Taking each line of the material below in turn, count those containing the string "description". Provide the number alone.

Excerpted records: Begin

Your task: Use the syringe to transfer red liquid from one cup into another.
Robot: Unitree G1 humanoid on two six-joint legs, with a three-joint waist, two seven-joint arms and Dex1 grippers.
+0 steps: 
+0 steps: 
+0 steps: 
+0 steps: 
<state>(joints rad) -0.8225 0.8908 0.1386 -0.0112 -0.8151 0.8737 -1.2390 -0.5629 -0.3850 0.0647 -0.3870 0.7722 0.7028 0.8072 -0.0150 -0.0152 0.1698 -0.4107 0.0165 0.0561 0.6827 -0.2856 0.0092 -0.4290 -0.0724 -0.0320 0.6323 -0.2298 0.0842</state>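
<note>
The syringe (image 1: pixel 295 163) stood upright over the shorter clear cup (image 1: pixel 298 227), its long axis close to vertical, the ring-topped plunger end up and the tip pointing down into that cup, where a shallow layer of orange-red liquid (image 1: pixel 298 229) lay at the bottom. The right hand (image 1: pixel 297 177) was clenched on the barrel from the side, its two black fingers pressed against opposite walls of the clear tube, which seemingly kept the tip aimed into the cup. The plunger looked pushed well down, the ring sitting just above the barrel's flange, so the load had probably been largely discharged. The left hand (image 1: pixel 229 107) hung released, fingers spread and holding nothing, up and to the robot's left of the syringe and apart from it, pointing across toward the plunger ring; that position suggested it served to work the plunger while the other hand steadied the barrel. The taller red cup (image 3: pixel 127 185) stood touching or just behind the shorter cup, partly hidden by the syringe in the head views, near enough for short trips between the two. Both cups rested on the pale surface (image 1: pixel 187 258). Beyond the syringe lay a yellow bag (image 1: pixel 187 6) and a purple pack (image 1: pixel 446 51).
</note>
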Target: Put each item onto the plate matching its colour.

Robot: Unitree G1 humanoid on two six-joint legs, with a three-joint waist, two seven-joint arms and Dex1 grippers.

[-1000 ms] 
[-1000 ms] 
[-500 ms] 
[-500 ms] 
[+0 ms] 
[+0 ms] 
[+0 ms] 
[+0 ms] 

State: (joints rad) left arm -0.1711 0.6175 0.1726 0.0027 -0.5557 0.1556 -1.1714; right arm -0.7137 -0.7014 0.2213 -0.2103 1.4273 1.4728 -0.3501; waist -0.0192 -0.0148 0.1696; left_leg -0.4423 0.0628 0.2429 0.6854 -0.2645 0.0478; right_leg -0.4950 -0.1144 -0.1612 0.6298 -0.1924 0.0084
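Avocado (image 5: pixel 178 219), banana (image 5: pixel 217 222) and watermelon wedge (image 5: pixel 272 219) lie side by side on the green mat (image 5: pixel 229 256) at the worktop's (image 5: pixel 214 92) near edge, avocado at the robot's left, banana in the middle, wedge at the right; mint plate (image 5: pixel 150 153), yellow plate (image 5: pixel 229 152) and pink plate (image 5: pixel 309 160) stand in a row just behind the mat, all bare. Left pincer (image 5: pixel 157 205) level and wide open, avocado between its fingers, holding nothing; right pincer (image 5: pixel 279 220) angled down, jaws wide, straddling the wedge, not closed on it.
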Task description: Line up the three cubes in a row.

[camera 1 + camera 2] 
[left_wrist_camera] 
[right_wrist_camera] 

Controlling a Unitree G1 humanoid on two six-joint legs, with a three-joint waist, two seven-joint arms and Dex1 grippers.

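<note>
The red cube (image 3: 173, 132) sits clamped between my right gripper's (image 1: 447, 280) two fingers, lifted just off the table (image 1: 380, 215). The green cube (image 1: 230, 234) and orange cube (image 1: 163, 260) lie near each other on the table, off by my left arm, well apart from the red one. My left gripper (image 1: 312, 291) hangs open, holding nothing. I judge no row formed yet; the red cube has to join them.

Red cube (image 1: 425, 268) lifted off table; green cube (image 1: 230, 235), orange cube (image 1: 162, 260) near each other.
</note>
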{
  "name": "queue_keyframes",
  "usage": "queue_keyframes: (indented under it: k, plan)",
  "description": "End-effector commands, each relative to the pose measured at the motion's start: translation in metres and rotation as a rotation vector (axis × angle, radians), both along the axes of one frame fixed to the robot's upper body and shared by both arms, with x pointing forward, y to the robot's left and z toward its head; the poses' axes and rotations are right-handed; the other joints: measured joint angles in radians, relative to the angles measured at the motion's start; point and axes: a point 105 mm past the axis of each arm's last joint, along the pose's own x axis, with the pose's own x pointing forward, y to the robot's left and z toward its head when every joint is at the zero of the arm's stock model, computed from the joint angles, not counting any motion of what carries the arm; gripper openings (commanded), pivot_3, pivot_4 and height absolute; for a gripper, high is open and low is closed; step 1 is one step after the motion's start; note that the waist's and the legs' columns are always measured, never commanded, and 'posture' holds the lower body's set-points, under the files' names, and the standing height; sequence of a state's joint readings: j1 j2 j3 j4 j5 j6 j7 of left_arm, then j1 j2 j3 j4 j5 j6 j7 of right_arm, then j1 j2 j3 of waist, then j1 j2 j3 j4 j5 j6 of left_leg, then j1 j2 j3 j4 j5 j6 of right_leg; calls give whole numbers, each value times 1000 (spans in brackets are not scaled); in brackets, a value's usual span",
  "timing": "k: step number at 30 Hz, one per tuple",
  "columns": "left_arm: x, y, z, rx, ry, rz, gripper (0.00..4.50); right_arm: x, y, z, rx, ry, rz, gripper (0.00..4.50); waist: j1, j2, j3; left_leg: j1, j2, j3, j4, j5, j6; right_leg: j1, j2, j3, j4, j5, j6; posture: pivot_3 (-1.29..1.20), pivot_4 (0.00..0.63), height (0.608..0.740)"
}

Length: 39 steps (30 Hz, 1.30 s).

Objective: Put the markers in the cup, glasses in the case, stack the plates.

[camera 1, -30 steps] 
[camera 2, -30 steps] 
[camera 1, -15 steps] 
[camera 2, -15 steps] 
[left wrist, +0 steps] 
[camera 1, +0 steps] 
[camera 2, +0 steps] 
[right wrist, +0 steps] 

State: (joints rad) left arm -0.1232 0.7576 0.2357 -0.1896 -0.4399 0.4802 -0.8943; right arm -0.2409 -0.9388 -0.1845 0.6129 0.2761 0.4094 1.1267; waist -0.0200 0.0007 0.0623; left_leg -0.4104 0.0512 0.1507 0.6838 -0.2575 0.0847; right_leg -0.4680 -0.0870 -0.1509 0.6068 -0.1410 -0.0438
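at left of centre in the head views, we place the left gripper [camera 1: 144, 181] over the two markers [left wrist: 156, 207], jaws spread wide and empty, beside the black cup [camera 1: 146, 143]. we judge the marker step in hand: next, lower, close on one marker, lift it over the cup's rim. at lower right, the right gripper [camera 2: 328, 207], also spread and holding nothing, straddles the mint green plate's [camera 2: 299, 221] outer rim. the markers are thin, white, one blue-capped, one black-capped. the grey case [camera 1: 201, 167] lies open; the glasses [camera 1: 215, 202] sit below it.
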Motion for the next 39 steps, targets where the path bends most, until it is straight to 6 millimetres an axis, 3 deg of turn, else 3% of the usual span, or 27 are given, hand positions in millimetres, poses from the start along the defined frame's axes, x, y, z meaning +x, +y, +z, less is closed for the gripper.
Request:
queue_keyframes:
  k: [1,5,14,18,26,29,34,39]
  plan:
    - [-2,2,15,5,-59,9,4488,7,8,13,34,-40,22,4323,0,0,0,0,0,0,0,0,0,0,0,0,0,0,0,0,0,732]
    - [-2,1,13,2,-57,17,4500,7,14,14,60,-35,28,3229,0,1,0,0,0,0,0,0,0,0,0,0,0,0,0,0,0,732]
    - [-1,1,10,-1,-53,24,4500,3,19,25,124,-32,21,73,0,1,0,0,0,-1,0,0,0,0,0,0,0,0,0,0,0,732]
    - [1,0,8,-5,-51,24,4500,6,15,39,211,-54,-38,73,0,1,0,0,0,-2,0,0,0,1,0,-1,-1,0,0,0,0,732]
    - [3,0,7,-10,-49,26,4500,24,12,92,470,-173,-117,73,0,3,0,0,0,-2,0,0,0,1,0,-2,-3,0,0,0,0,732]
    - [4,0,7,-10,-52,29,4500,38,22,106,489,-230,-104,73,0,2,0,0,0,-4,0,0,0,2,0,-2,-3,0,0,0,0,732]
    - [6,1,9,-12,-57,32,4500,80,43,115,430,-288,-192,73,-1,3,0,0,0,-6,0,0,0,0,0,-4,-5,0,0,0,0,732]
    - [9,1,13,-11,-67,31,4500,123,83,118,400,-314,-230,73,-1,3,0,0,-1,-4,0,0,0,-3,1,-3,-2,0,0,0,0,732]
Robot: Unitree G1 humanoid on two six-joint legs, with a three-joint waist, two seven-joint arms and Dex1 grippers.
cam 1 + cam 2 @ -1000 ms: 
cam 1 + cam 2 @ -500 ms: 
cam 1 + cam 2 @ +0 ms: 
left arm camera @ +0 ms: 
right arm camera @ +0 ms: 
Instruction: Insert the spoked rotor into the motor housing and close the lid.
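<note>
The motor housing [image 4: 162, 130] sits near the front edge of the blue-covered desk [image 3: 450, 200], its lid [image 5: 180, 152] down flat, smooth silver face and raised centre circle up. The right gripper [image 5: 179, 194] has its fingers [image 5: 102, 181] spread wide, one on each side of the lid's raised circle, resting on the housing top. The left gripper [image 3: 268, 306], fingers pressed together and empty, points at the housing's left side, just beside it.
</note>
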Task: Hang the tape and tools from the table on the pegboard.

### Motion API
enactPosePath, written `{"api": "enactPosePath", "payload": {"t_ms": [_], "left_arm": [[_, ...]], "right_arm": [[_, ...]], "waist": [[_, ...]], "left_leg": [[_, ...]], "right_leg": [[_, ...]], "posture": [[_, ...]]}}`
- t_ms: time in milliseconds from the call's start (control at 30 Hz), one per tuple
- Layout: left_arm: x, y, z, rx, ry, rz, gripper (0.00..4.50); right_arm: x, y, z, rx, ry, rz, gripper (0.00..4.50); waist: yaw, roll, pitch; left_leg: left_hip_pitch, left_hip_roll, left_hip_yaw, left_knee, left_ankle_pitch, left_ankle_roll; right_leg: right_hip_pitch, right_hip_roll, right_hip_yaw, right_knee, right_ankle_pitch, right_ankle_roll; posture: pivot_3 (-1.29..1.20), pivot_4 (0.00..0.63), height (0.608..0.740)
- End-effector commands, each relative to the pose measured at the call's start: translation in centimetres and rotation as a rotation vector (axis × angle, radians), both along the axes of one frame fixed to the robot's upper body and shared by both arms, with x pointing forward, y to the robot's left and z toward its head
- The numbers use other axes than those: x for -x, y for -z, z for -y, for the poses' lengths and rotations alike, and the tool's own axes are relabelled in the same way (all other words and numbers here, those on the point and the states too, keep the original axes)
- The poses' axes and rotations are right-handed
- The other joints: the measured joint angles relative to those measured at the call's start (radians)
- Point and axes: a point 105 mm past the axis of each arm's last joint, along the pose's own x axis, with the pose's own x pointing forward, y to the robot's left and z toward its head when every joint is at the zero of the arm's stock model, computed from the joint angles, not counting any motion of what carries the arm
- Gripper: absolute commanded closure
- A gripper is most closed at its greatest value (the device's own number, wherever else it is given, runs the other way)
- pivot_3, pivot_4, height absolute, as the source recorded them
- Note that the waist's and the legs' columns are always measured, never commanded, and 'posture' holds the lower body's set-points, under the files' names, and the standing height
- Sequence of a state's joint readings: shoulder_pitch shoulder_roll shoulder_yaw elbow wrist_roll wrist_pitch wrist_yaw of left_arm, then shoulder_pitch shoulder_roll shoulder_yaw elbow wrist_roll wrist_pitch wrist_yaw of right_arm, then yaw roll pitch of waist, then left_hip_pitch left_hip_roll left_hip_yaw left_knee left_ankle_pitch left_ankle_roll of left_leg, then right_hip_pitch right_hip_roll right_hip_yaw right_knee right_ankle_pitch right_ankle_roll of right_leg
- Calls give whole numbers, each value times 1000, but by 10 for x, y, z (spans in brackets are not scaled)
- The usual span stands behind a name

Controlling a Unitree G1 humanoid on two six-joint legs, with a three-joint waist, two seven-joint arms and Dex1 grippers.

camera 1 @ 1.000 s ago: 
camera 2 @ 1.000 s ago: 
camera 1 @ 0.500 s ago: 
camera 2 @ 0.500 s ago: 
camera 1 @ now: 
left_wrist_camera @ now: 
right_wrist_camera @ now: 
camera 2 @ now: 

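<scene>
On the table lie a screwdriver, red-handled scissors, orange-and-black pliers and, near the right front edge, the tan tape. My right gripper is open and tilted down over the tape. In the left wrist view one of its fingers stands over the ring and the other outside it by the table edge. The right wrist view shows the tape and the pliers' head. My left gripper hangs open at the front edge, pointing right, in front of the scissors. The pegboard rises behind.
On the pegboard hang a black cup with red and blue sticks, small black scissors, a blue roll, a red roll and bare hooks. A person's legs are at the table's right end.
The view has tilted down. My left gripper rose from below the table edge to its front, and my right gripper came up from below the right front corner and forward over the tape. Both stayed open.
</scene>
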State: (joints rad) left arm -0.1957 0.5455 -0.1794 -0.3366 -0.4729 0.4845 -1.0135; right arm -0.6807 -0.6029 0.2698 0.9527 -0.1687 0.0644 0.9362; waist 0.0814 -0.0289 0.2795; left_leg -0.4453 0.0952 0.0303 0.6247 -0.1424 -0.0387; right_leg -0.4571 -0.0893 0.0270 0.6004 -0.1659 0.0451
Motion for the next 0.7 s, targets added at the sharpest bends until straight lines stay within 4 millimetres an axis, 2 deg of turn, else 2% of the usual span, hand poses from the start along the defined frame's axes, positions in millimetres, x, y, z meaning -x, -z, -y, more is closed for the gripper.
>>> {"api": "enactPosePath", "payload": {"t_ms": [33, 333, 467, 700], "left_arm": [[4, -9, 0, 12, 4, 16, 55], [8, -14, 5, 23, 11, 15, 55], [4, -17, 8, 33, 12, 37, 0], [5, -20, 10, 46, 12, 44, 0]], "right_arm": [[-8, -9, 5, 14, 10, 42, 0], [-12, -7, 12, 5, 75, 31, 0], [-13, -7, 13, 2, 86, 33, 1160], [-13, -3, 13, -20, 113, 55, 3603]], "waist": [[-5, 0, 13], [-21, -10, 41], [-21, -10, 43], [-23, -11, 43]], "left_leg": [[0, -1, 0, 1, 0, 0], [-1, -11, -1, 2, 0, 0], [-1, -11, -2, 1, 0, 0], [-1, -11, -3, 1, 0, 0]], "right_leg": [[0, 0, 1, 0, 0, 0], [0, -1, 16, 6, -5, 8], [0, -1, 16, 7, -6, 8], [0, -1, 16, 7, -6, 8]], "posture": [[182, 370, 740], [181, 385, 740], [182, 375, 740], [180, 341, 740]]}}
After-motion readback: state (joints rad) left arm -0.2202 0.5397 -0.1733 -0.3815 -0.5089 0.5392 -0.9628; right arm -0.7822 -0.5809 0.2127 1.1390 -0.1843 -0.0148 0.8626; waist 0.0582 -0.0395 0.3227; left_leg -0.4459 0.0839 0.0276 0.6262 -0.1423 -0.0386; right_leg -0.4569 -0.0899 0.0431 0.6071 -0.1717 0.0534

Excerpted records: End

:: Task result ::
2